● Stored dataset items
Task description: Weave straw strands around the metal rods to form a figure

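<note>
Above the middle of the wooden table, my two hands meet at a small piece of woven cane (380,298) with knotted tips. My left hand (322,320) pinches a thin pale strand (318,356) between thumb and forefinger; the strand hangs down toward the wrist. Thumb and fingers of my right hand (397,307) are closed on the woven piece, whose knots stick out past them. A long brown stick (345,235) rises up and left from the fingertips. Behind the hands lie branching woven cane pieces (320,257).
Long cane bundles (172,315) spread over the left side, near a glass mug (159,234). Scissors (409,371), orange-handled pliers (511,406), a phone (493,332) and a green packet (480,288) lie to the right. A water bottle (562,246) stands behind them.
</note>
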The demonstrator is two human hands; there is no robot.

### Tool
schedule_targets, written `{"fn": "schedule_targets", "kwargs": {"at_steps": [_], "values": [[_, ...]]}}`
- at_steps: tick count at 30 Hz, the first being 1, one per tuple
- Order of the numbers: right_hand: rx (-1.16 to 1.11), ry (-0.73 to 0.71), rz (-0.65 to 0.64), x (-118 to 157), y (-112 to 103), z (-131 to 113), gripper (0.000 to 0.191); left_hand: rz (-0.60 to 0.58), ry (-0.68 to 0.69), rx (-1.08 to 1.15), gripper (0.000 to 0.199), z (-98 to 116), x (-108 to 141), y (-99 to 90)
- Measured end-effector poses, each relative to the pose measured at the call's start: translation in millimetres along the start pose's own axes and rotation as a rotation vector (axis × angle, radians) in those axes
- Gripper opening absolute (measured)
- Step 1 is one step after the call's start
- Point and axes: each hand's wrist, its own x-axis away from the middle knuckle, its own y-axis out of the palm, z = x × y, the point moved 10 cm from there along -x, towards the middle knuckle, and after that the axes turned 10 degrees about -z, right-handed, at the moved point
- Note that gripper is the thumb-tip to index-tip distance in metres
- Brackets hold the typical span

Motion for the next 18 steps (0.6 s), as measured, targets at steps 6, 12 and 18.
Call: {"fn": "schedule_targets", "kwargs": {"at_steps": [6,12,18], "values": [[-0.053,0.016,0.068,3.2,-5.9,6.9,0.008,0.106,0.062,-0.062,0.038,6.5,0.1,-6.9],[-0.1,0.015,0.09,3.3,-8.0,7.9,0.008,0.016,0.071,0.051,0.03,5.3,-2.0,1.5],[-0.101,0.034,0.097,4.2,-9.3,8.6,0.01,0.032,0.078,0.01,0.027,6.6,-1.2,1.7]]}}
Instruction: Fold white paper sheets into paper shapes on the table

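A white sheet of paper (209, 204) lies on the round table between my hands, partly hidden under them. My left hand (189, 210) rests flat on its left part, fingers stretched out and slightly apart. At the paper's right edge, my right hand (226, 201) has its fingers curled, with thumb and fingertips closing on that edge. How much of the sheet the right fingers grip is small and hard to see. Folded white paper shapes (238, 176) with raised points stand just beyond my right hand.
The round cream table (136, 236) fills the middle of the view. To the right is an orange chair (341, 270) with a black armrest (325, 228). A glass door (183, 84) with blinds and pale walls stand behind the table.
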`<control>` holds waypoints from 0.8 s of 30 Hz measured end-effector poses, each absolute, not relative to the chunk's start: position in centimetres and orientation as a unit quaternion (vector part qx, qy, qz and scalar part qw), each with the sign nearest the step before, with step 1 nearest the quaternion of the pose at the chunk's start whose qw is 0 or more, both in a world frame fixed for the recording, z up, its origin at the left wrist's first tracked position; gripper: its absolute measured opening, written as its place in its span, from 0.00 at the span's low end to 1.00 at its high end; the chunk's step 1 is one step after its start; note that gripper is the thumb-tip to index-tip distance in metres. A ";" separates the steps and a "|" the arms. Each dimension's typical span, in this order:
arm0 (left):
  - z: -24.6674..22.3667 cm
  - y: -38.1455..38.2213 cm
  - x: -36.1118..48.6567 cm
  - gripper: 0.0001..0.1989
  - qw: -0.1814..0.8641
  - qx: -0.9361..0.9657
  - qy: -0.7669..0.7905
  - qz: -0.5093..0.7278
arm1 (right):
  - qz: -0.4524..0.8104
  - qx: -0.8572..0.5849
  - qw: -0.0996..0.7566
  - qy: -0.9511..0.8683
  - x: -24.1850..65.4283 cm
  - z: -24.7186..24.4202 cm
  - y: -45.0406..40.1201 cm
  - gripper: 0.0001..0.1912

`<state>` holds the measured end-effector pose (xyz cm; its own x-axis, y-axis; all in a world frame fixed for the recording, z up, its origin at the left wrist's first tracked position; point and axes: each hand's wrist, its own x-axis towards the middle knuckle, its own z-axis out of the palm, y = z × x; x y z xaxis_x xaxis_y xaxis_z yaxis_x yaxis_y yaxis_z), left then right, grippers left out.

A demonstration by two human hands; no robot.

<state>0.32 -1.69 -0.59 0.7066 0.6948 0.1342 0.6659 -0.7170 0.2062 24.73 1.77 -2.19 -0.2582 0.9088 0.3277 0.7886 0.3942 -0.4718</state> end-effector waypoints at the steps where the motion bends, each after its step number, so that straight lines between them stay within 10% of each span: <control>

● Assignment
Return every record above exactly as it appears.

● Response
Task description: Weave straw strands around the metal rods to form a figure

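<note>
Above the middle of the wooden table, my two hands meet at a small piece of woven cane (380,298) with knotted tips. My left hand (322,320) pinches a thin pale strand (318,356) between thumb and forefinger; the strand hangs down toward the wrist. Thumb and fingers of my right hand (397,307) are closed on the woven piece, whose knots stick out past them. A long brown stick (345,235) rises up and left from the fingertips. Behind the hands lie branching woven cane pieces (320,257).
Long cane bundles (172,315) spread over the left side, near a glass mug (159,234). Scissors (409,371), orange-handled pliers (511,406), a phone (493,332) and a green packet (480,288) lie to the right. A water bottle (562,246) stands behind them.
</note>
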The demonstrator is two human hands; there is no robot.

### Tool
schedule_targets, written `{"fn": "schedule_targets", "kwargs": {"at_steps": [_], "values": [[_, ...]]}}`
- at_steps: tick count at 30 Hz, the first being 1, one per tuple
- Order of the numbers: right_hand: rx (-1.16 to 1.11), ry (-0.73 to 0.71), rz (-0.65 to 0.64), x (-118 to 157), y (-112 to 103), z (-131 to 113), gripper (0.000 to 0.191); left_hand: rz (-0.60 to 0.58), ry (-0.68 to 0.69), rx (-1.08 to 1.15), gripper (0.000 to 0.199), z (-98 to 116), x (-108 to 141), y (-99 to 90)
- Measured end-effector poses, each relative to the pose measured at the call's start: translation in millimetres along the start pose's own axes and rotation as a rotation vector (axis × angle, radians) in those axes
- Gripper opening absolute (measured)
- Step 1 is one step after the call's start
- Point and axes: each hand's wrist, its own x-axis away from the middle knuckle, its own y-axis out of the palm, z = x × y, the point moved 10 cm from there along -x, towards the middle knuckle, and after that the axes turned 10 degrees about -z, right-handed, at the moved point
- Note that gripper is the thumb-tip to index-tip distance in metres
- Brackets hold the typical span

Motion for the next 18 steps (0.6 s), as measured, targets at steps 6, 12 and 18.
Call: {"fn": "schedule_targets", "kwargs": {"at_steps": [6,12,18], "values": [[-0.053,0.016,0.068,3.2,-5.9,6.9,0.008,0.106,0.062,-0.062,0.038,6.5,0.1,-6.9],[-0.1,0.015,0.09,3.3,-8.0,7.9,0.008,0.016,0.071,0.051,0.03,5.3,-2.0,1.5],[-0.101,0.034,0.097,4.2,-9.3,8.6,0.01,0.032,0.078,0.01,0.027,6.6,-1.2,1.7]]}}
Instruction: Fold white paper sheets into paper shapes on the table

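A white sheet of paper (209, 204) lies on the round table between my hands, partly hidden under them. My left hand (189, 210) rests flat on its left part, fingers stretched out and slightly apart. At the paper's right edge, my right hand (226, 201) has its fingers curled, with thumb and fingertips closing on that edge. How much of the sheet the right fingers grip is small and hard to see. Folded white paper shapes (238, 176) with raised points stand just beyond my right hand.
The round cream table (136, 236) fills the middle of the view. To the right is an orange chair (341, 270) with a black armrest (325, 228). A glass door (183, 84) with blinds and pale walls stand behind the table.
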`<control>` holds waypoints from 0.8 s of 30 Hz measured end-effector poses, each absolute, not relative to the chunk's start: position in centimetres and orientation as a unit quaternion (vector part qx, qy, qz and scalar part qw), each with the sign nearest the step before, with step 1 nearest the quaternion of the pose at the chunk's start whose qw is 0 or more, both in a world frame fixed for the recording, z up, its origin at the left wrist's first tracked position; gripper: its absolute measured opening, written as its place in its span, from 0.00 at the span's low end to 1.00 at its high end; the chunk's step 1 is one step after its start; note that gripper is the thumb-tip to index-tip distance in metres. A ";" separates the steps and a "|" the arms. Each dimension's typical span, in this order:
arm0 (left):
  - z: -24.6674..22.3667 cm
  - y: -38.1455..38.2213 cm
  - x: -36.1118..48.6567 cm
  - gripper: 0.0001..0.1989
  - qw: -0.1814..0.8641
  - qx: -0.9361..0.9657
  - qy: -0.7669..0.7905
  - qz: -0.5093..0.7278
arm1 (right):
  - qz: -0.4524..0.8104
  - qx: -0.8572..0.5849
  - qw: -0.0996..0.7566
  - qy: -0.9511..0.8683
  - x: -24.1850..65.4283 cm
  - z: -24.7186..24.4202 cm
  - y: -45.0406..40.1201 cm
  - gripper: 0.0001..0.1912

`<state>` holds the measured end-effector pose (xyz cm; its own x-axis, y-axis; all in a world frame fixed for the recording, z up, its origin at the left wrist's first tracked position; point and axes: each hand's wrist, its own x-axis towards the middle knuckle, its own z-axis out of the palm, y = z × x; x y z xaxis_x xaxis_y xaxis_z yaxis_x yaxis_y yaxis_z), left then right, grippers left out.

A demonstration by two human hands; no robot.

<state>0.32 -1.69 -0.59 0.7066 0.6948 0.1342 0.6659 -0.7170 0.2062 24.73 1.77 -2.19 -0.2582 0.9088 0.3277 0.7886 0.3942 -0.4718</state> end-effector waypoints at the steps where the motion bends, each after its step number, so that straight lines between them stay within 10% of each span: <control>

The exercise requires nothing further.